◆ **Problem statement**
Please give the listing underneath again, exactly as shown.

::::

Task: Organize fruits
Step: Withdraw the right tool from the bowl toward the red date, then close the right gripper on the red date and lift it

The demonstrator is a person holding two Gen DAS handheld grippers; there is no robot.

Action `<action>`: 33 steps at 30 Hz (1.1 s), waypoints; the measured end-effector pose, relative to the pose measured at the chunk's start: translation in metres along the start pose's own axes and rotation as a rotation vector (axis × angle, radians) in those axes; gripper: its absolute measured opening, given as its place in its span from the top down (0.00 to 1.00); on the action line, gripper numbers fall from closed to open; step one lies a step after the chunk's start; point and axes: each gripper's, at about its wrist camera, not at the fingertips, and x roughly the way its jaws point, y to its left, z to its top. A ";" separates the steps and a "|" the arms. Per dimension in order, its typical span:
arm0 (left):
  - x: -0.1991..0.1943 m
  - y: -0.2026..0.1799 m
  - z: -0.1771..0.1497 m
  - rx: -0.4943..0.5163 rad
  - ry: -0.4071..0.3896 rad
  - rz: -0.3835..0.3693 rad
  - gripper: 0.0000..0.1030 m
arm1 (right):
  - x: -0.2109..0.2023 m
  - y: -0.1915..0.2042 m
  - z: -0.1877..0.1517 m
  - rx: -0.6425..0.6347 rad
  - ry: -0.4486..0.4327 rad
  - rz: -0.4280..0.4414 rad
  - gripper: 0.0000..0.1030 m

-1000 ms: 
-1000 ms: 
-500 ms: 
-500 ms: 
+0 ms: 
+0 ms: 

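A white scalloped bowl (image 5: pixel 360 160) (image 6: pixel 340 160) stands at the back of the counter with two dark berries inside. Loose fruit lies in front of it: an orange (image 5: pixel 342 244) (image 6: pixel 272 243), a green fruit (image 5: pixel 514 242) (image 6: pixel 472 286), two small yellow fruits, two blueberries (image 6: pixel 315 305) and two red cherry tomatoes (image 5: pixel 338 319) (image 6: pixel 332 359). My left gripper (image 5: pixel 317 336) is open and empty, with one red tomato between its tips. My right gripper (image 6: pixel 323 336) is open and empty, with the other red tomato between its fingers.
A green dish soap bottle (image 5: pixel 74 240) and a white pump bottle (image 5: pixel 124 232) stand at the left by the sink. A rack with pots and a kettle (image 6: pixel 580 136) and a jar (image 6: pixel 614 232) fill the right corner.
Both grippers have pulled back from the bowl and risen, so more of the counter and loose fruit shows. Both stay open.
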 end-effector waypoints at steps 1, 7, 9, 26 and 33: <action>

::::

◆ **Written solution**
Task: Organize fruits
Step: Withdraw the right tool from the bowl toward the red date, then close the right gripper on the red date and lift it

The demonstrator is a person holding two Gen DAS handheld grippers; there is no robot.

Action `<action>`: 33 steps at 30 Hz (1.1 s), waypoints; the measured end-effector pose, relative to the pose measured at the chunk's start: translation in metres along the start pose's own axes and rotation as a rotation vector (axis × angle, radians) in those axes; gripper: its absolute measured opening, given as its place in its span from the top down (0.00 to 1.00); on the action line, gripper numbers fall from closed to open; step one lies a step after the chunk's start; point and axes: each gripper's, at about its wrist camera, not at the fingertips, and x roughly the way its jaws point, y to its left, z to its top. A ";" separates the steps and a "|" the arms. Per dimension in order, its typical span:
arm0 (left):
  - x: -0.1991..0.1943 m
  - y: -0.2026..0.1799 m
  - z: -0.1771..0.1497 m
  - rx: -0.4943..0.5163 rad
  - ry: -0.4071..0.3896 rad
  - rz: -0.3835..0.3693 rad
  - gripper: 0.0000..0.1030 m
arm1 (right):
  - x: -0.2109..0.2023 m
  - y: -0.1915..0.2042 m
  - z: -0.1877..0.1517 m
  - rx: -0.6425..0.6347 rad
  - ry: -0.4486..0.4327 rad
  - rz: -0.4280..0.4414 rad
  - gripper: 0.0000..0.1030 m

-1000 ms: 
-1000 ms: 
-500 ms: 
-500 ms: 
+0 ms: 
+0 ms: 

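A white scalloped bowl (image 5: pixel 360 160) (image 6: pixel 340 160) stands at the back of the counter with two dark berries inside. Loose fruit lies in front of it: an orange (image 5: pixel 342 244) (image 6: pixel 272 243), a green fruit (image 5: pixel 514 242) (image 6: pixel 472 286), two small yellow fruits, two blueberries (image 6: pixel 315 305) and two red cherry tomatoes (image 5: pixel 338 319) (image 6: pixel 332 359). My left gripper (image 5: pixel 317 336) is open and empty, with one red tomato between its tips. My right gripper (image 6: pixel 323 336) is open and empty, with the other red tomato between its fingers.
A green dish soap bottle (image 5: pixel 74 240) and a white pump bottle (image 5: pixel 124 232) stand at the left by the sink. A rack with pots and a kettle (image 6: pixel 580 136) and a jar (image 6: pixel 614 232) fill the right corner.
Both grippers have pulled back from the bowl and risen, so more of the counter and loose fruit shows. Both stay open.
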 end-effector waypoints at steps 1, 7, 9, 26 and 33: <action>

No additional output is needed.